◆ TASK INSTRUCTIONS ◆
Every line from the opening of the records to the line with "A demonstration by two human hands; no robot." should be restated exactly, with both ends included and the pictures left out.

◆ PROVIDED RECORDS ◆

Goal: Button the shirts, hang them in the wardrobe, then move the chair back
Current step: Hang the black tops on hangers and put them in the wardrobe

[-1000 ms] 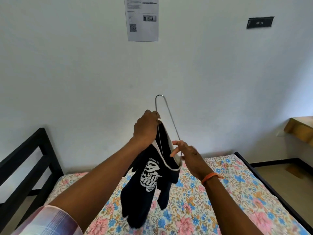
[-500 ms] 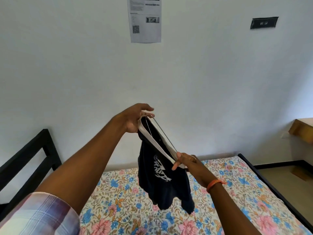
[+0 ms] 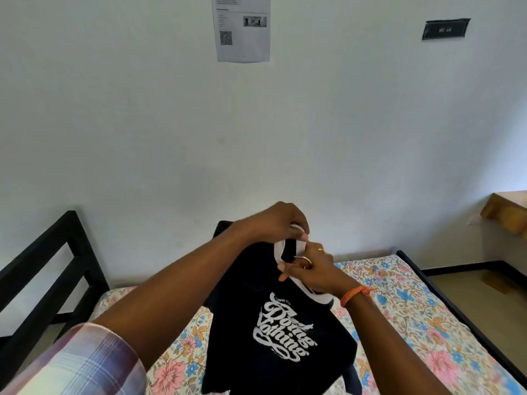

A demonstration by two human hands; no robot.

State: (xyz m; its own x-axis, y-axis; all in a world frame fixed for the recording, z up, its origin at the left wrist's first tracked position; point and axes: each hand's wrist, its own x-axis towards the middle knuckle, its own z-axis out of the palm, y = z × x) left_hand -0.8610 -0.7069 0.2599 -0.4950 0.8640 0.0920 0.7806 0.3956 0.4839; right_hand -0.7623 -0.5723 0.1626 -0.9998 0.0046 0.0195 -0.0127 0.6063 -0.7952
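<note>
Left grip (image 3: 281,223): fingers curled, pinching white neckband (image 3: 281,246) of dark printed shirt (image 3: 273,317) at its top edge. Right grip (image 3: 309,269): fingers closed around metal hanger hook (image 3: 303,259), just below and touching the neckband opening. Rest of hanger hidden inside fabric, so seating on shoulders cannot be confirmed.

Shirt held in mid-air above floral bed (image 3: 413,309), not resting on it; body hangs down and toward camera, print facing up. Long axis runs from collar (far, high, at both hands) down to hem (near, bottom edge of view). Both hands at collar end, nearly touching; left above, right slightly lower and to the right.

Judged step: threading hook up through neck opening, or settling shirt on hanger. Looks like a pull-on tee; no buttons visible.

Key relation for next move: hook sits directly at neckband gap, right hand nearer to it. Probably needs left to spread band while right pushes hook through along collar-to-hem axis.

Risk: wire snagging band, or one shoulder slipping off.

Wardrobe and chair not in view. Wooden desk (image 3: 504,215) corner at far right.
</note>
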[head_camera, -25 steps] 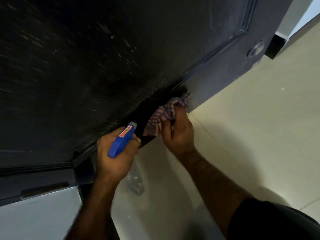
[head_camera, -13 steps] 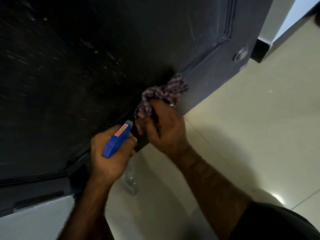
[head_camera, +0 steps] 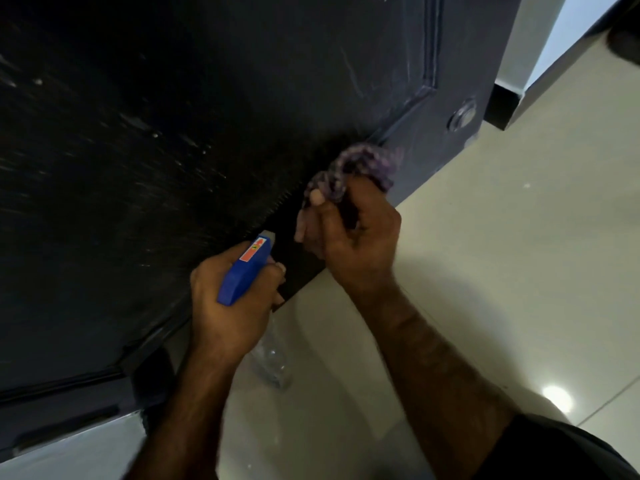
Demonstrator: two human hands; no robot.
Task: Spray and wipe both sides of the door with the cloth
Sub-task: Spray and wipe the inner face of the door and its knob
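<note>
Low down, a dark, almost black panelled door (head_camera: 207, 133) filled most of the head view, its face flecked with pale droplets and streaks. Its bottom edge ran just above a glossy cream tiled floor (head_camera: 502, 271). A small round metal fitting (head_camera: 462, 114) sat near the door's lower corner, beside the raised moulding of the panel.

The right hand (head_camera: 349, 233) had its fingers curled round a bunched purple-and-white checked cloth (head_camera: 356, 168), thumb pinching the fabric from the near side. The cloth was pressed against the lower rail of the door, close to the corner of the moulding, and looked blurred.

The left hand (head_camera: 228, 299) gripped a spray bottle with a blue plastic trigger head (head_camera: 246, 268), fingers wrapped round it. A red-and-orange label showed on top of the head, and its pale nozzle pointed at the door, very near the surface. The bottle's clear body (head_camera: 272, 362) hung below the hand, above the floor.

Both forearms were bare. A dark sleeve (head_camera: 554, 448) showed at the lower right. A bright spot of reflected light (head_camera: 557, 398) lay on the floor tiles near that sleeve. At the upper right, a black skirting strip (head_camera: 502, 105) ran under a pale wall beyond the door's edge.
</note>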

◆ ANSWER FOR THE TASK ◆
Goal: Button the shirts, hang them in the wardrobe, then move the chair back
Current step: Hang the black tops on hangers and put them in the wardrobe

[-1000 ms] 
[-500 ms] 
[+0 ms] 

A demonstration by two human hands; no robot.

There is nothing more to this exercise.